Europe's leaders hope a new crisis fund for debt-ridden euro countries will send a reassuring message before world sharemarkets reopen for business on Monday.
The fund would reportedly have up to 70 billion euros at its disposal to guarantee loans and be available to the 16 member states in the eurozone reports the BBC.
Many leaders want it agreed before markets open on Monday to prevent investor fears over the euro spreading.
But some countries, including the UK, oppose aid on such a large scale.
Euro leaders meet
On Friday, the leaders of 16 countries that use the single currency approved a deal to lend 110 billion euros ($US139 billion) to Greece over three years.
After talks with the European Central Bank and the European Commission, euro zone leaders said on Friday that they would take whatever steps were needed to protect the stability of the euro area.
All 27 EU countries will be asked to agree a financial mechanism to ring-fence the Greek crisis before the markets open for the new week.
Details will be agreed on Sunday and put into place immediately.

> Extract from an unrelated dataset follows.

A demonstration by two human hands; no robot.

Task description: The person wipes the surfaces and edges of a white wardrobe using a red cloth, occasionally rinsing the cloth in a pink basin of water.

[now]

German Chancellor Angela Merkel said there was "no more time" to reform market regulations.
Fresh selling swept global stock markets on Friday amid investor fears that the Greek debt crisis could halt the global economic recovery.
In return for the three-year loan, Greece must cut severely its public spending to reduce its budget deficit.
EU rules highlighted
European Council president Herman Van Rompuy said the eurozone leaders also agreed to reinforce the rules governing their own national budgets in an effort to prevent any future financial crisis.
Mrs Merkel and French President Nicolas Sarkozy said they want rules that limit government spending to be enforced.
As a condition of entering the eurozone, members are supposed to keep their public sector deficits under 3% of their gross domestic product.
Greece's deficit surpassed 13% of its GDP.